A seu favor, o Pátria afirma deter, mesmo contabilizando esses investimentos fracassados, um histórico positivo. Ela levantou, para os seus fundos, R$ 11 bilhões e retornou aos cotistas R$ 30 bilhões. Nos últimos 12 meses, o retorno seria de R$ 11 bilhões, o equivalente a 30% de rentabilidade.
Apesar desse histórico, a condução dos fundos que não deram certo, e a comunicação dos problemas, foi criticada por diversos agentes do mercado financeiro. Nas redes sociais, o sócio fundador da Skopos Investimentos, Pedro Cerize, escreveu que o caso mostra “como é turva a marcação a mercado dos ativos desses fundos”.
“Revela também uma combinação perigosa de criatividade com alavancagem e que sempre tem um traço em comum, a superavaliação do ativo e subavaliação das dívidas”, completou.
Outros analistas corroboram com essa tese. “Os rebaixamentos do valor de uma cota geralmente ocorrem no momento de vender o ativo. Mas esse caso é diferente. Não é igual ao Special Opportunities I, que caiu 99%, mas sim uma situação em que o fundo foi para o negativo. Parte disso pode ser explicada por um valuation agressivo”, afirma Luiz Felippo, sócio e analista de fundos da empresa de análises Nord Research.
“Apesar de investimentos em private equity consistirem, naturalmente, em produtos de maior risco, que costumam trazer ganhos maiores ou perdas significativas, não é tão comum ver cotas negativas.”
Essa situação rara de preços sendo remarcados para o campo negativo aconteceu, segundo os observadores, por que o fundo do Pátria era especialmente arriscado por estar concentrado em um único ativo. “A remarcação não foi uma surpresa. Era uma queda esperada pelos detentores do ativo”, diz o executivo-chefe de produtos de um grande escritório de agentes autônomos de investimentos.
“É normal empresas quebrarem, o problema desse fundo é que não havia outra empresa no fundo para salvar o resultado.
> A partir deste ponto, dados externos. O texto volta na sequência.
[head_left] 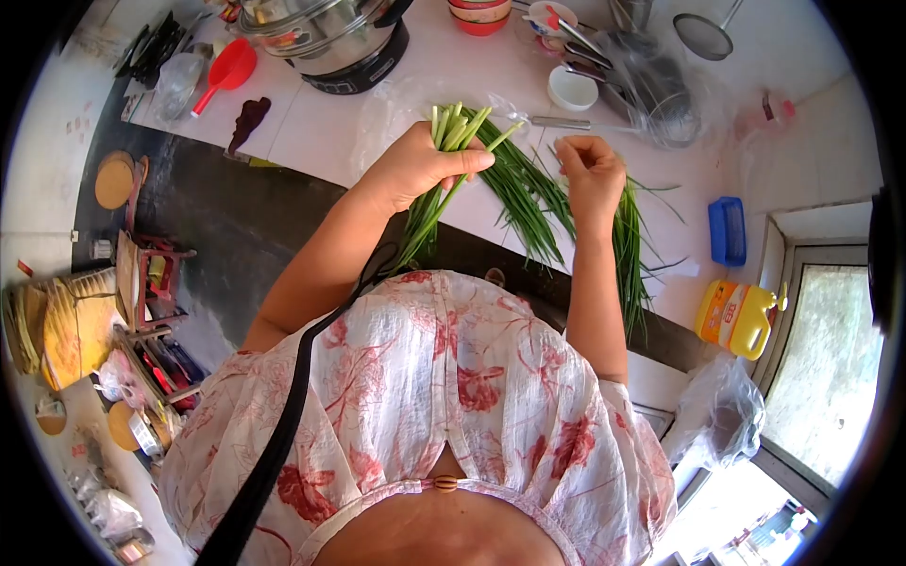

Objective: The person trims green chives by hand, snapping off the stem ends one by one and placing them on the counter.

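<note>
My left hand [422, 162] is wrapped round a bunch of long green chives [460, 130]. Their pale cut ends stick up past my thumb, and the leaves hang down toward my blouse. My right hand [593, 174] is raised to the right, its thumb and fingers pinched together; whatever is between them is too small to make out. Between my hands, more chives [524, 193] lie in a pile on the white counter [321, 132]. Another clump of chives [630, 250] drapes over the counter's edge beside my right forearm, which hides part of it.
At the back stand a steel steamer pot [330, 42] and red bowls [479, 17]. A white bowl [572, 89], a knife [562, 123] and bagged pans are behind my right hand. Right of it are a blue basket [727, 231] and a yellow jug [736, 316]. A red ladle [226, 71] lies left.
</note>
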A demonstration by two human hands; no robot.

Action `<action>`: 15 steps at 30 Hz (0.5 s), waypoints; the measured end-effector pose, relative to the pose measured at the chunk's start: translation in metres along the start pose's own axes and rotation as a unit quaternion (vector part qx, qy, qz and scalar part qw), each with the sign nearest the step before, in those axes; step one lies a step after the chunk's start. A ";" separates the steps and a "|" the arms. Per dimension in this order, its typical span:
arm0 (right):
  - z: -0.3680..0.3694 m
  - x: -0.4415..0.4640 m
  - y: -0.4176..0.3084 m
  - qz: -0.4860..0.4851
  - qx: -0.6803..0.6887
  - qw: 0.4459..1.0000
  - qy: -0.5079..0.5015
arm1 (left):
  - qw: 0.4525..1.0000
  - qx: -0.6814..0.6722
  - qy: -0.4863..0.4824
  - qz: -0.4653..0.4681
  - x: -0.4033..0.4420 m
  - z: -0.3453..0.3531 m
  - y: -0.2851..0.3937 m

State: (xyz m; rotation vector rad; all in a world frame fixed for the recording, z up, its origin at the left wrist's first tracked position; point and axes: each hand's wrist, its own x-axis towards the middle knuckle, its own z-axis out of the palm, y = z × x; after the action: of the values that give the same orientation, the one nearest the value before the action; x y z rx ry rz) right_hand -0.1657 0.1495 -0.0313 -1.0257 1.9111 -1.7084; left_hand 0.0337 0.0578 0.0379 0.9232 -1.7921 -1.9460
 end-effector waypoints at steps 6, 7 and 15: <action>-0.025 0.006 0.079 -0.048 -0.429 0.902 0.012 | 1.000 0.002 0.014 0.007 0.001 0.000 -0.002; -0.024 0.005 0.065 0.005 -0.355 0.934 -0.037 | 1.000 0.007 0.017 0.007 0.001 -0.001 -0.002; 0.028 -0.019 -0.039 0.088 0.281 0.926 -0.237 | 1.000 0.017 0.003 0.008 0.006 0.011 -0.005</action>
State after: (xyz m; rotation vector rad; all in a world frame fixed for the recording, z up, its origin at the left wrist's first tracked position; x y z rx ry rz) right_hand -0.1231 0.1437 -0.0030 -0.8946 1.0815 -1.5780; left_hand 0.0226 0.0629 0.0316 0.9227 -1.8295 -1.9067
O rival do Pátria, o Vinci Partners, também teve insucessos, mas esses resultados foram compensados por ter no mesmo fundo ações de empresas como a Equatorial Energia, que trouxe bons resultados.”
O desafio agora do Pátria será deixar no passado os maus resultados de seus fundos em ativos imobiliários. O movimento para superar esse momento ficou claro quando ela revelou há um ano a reestruturação de sua área de real estate, ao comprar a gestora de fundos imobiliários VBI Real Estate, que ajudará limpar o legado de investimentos passados e para trazer novos produtos do setor, com perspectivas mais positivas.